## WHAT THE EXERCISE ASKS:
Take the data from its first line. Print each line exactly until the line containing "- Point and" has been printed too.
___ DATA SEGMENT ___
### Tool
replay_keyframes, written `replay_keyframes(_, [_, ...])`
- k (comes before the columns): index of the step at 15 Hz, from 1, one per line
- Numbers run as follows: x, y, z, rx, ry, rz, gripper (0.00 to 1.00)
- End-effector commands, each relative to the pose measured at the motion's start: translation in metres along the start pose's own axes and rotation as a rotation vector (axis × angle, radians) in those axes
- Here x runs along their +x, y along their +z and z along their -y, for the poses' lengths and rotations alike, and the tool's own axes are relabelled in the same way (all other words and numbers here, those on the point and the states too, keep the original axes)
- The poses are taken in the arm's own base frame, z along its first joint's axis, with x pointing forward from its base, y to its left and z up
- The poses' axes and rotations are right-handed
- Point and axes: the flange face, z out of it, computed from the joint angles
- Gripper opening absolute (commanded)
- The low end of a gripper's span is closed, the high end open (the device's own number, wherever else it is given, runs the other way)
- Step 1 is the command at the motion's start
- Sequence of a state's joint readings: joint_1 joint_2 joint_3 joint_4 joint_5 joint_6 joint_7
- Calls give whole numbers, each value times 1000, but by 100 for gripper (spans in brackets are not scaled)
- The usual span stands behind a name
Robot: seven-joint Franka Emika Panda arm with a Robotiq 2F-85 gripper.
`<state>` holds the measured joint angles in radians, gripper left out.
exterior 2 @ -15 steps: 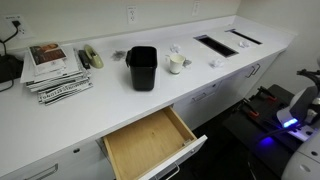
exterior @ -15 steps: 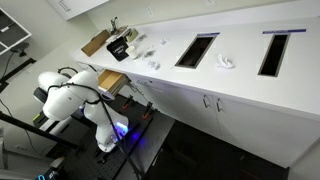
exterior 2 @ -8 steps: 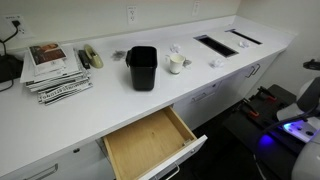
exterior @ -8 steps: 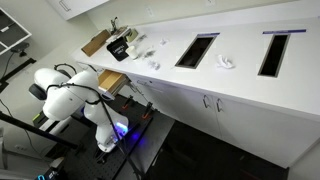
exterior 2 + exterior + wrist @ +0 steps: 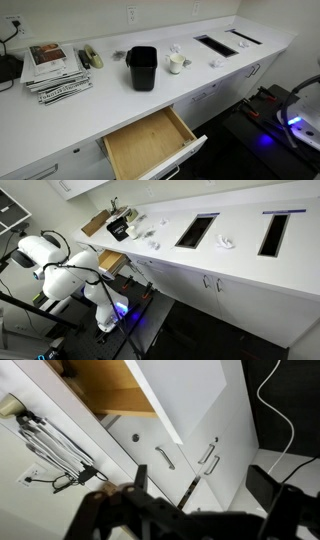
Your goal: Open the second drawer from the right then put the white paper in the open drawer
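Note:
The second drawer from the right (image 5: pixel 150 143) stands pulled out below the counter, showing its light tan wood interior; it also shows in an exterior view (image 5: pixel 112 260) and in the wrist view (image 5: pixel 100 382). A crumpled white paper (image 5: pixel 226 243) lies on the counter between two dark cutouts. More small white pieces (image 5: pixel 176 62) lie beside the black bin (image 5: pixel 141 68). My gripper (image 5: pixel 200 485) is open and empty, away from the drawer and facing the cabinet fronts. The arm (image 5: pixel 45 260) stands well back from the counter.
Stacked magazines (image 5: pixel 55 70) and a stapler (image 5: pixel 90 56) lie on the counter. Two rectangular cutouts (image 5: pixel 196 230) (image 5: pixel 273 230) open in the countertop. White doors with bar handles (image 5: pixel 165 457) are below. Cables (image 5: pixel 55 450) hang near the wall. The robot base glows blue (image 5: pixel 120 308).
The arm's upper part has swung up and away from the counter. The drawer and the things on the counter have not moved.

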<state>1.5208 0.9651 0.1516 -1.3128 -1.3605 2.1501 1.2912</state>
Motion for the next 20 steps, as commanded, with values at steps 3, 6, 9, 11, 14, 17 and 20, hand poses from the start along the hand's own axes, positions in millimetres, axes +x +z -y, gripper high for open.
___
## ANSWER TO THIS PROBLEM:
### Tool
replay_keyframes, written `replay_keyframes(_, [_, ...])`
- k (comes before the columns): index of the step at 15 Hz, from 1, one per line
- Numbers run as follows: x, y, z, rx, ry, rz, gripper (0.00 to 1.00)
- End-effector commands, each relative to the pose measured at the motion's start: translation in metres along the start pose's own axes and rotation as a rotation vector (axis × angle, radians) in those axes
- Here x runs along their +x, y along their +z and z along their -y, for the poses' lengths and rotations alike, and the tool's own axes are relabelled in the same way (all other words and numbers here, those on the point and the states too, keep the original axes)
- The poses are taken in the arm's own base frame, z along its first joint's axis, with x pointing forward from its base, y to its left and z up
- The poses' axes and rotations are right-handed
- Point and axes: the flange face, z out of it, computed from the joint angles

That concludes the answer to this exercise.